Derecelendirme pazarının %95 gibi bir oranla neredeyse tamamını üç şirket, Moody’s, Standard & Poor’s ve Fitch Ratings paylaşmaktadır. Bu şirketlerin ortak özelliği ABD kökenli olmaları, 19. yüzyılda işlemlerine başlayarak derecelendirme standartlarını 1920’lerde geliştirmiş olmaları ve 1929 buhranı sonrasında pazardaki konumlarını mevzuatla güçlendirmiş olmalarıdır. Genel kanının aksine, derecelendirme kuruluşları sadece ülke risklerini değil, özel sektör ve belediye tahvilleri ile şirketlerin de derecelendirmelerini gerçekleştirmektedir.

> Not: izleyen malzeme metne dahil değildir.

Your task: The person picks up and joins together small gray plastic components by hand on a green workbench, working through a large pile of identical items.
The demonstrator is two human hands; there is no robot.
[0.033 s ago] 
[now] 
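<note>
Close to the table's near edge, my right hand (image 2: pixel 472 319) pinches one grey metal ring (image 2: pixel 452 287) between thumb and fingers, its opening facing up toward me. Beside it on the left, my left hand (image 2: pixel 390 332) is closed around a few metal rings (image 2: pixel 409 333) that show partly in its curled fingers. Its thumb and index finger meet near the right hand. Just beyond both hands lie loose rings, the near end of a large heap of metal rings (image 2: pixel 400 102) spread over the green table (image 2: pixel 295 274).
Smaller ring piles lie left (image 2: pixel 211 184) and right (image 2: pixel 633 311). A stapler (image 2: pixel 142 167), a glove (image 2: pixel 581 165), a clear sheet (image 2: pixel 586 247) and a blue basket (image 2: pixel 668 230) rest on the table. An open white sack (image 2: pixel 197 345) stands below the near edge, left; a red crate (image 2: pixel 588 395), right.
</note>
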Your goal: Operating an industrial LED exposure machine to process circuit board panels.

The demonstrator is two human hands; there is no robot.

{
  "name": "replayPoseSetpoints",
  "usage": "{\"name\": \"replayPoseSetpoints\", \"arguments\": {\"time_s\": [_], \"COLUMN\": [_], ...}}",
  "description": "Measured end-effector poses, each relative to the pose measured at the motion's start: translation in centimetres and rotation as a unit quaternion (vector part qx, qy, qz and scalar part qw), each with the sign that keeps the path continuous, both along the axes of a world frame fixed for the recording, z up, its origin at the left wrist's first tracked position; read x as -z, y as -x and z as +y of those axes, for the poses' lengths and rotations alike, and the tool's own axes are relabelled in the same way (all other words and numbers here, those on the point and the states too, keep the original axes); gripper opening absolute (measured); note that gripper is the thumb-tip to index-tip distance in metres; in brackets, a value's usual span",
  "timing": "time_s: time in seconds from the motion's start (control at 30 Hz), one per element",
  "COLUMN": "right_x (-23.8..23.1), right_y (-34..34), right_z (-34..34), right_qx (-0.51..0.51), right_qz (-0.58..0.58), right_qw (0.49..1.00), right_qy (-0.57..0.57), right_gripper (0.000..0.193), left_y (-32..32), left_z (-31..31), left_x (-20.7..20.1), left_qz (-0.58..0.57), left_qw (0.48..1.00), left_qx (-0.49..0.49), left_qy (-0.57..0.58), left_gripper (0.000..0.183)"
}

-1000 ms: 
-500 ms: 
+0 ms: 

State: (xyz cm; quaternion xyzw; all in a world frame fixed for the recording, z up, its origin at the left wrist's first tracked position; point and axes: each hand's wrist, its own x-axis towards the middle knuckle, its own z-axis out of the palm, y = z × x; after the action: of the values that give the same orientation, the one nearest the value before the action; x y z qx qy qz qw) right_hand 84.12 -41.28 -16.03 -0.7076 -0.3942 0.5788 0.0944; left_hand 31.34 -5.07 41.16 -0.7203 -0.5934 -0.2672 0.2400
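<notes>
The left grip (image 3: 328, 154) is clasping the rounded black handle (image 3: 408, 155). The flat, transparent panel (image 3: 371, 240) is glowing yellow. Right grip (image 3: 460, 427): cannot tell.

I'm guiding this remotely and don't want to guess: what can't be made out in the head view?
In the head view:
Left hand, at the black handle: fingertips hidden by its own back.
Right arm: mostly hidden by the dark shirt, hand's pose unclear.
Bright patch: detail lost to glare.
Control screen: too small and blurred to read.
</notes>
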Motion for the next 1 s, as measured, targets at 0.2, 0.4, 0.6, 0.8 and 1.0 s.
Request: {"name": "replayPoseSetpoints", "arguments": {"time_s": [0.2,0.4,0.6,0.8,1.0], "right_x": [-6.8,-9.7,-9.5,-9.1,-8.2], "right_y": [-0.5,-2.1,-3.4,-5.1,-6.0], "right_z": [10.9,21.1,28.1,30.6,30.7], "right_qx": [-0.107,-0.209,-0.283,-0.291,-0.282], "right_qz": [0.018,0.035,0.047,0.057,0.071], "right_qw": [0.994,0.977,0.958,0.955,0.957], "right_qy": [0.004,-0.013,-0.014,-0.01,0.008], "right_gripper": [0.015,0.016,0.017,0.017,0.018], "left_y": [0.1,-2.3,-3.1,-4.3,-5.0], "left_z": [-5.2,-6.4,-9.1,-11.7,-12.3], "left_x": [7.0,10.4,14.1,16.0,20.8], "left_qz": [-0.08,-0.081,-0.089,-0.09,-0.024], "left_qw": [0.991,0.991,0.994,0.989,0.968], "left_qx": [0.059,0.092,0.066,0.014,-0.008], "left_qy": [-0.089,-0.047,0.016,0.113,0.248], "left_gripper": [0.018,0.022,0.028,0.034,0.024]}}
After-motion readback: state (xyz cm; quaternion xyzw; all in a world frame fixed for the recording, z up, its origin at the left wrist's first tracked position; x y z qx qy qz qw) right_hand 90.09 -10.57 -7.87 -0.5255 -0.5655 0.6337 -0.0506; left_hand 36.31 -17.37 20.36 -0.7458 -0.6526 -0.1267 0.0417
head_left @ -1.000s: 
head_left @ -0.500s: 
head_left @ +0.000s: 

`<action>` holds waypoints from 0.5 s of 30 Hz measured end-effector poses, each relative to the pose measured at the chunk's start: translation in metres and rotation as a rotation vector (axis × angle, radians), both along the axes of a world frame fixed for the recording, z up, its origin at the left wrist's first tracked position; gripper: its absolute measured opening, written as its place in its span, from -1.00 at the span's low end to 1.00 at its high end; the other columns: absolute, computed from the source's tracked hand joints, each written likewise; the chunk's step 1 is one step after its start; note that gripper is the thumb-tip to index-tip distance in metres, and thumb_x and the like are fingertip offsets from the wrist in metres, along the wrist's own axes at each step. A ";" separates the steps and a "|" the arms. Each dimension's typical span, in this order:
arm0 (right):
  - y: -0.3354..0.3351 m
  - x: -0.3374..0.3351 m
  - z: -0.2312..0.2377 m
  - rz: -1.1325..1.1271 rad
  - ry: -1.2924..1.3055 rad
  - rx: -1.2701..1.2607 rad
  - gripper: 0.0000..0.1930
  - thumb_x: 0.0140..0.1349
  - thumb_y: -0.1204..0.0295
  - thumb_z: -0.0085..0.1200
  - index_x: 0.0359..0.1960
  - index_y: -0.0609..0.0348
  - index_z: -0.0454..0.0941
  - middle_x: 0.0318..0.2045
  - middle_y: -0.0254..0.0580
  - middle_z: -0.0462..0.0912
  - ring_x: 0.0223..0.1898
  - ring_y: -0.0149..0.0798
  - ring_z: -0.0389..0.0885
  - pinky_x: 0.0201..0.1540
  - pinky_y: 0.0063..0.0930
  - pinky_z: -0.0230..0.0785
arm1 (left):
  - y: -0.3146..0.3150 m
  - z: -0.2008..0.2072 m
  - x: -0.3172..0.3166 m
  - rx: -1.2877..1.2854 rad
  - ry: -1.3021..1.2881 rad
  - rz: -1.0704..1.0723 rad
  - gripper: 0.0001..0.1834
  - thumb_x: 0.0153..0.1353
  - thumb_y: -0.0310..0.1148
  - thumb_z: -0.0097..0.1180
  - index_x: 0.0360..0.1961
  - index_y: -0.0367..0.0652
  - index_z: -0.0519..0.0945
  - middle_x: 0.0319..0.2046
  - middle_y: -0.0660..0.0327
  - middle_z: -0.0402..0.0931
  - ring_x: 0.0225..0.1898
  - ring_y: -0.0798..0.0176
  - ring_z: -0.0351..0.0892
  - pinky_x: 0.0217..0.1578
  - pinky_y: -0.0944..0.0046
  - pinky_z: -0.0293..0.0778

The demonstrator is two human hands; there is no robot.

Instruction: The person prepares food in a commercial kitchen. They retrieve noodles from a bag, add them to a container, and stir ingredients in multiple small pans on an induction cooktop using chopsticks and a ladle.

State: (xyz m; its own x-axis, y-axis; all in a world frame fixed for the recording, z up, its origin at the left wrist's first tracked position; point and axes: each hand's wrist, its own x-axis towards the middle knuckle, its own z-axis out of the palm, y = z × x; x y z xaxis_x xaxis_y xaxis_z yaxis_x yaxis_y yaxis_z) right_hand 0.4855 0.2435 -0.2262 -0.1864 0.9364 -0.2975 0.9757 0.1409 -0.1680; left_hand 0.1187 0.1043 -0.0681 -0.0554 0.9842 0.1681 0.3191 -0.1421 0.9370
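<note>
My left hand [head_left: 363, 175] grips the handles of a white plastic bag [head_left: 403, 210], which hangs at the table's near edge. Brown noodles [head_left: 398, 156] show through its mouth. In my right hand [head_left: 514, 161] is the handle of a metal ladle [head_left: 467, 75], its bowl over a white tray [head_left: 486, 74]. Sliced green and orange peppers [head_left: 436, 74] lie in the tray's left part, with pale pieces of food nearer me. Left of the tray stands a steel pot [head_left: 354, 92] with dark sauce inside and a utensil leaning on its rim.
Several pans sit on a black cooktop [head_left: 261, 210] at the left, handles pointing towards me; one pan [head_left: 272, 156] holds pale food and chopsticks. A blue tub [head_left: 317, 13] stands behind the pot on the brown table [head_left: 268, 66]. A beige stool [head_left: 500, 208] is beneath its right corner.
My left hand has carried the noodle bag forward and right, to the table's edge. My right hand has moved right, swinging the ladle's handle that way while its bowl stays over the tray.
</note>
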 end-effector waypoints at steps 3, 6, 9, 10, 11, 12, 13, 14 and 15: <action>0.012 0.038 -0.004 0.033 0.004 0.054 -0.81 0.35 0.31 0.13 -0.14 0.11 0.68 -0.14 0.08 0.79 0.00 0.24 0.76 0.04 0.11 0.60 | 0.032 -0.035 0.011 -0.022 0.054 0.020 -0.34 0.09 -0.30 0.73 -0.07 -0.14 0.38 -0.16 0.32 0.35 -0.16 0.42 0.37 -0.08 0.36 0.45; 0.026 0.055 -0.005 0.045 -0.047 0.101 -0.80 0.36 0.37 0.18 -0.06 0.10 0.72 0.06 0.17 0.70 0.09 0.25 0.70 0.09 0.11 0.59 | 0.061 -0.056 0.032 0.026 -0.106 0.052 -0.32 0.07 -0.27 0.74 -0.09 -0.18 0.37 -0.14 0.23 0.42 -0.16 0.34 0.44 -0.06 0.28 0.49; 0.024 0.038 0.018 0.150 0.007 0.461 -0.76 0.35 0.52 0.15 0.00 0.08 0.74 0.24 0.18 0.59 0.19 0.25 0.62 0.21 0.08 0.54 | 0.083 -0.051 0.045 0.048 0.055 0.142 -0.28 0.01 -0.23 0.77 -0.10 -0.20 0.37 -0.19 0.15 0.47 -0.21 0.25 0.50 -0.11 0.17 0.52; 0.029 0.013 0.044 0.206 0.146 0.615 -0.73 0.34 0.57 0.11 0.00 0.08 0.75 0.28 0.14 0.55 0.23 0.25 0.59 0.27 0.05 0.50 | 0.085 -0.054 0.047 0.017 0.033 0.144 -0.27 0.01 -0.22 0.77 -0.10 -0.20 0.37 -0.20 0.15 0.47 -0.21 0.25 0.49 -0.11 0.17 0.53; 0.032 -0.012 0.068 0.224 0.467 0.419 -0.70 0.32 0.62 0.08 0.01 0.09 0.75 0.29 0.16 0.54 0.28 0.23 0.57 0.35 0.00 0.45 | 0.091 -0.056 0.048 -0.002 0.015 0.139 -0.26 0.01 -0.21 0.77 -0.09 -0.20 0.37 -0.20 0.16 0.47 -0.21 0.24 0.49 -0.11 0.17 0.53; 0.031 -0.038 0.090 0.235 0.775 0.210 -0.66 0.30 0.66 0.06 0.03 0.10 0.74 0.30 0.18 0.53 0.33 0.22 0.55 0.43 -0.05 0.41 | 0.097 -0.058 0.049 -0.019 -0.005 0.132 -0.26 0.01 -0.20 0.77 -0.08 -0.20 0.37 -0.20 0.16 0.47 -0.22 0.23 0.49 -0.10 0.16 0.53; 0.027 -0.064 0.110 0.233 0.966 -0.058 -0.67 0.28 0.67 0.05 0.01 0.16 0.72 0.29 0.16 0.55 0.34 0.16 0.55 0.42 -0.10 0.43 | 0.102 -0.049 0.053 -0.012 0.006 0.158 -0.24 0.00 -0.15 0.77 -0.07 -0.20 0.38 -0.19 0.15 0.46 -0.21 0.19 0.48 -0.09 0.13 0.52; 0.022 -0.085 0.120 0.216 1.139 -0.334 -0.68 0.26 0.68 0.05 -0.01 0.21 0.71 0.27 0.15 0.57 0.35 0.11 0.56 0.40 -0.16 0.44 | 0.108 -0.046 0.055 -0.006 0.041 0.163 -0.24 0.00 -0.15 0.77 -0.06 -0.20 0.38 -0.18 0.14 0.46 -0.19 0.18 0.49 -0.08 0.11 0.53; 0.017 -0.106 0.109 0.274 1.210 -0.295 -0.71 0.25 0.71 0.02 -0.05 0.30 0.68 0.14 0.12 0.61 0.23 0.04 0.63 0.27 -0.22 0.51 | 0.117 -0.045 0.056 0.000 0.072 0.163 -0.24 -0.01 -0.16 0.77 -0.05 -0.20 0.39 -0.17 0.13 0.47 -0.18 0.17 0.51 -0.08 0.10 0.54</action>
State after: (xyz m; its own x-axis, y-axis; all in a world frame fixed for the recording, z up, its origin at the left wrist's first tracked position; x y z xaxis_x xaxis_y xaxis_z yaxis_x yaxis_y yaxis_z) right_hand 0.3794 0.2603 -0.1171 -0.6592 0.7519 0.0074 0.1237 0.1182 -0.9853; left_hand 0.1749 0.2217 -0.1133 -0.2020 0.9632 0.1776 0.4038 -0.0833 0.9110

Geçtiğimiz günlerde Moody’s kredi derecelendirme kuruluşu tarafından yapılan bir açıklama, bazı Türk şirketlerinin kredi notlarının düşürüldüğü şeklindeydi. Ayrı bir açıklama olarak gelmesine rağmen, ülke notunun düşmesine paralel olarak beklenen bir durumdu. Faaliyetlerini ağırlıklı olarak bir ülkede sürdüren bir şirketin kredi notunun, riske bağlı olarak belirlenen ülke derecesinden daha yüksek olması, çok az sayıda istisna dışında gözlemlenen bir durum değildir.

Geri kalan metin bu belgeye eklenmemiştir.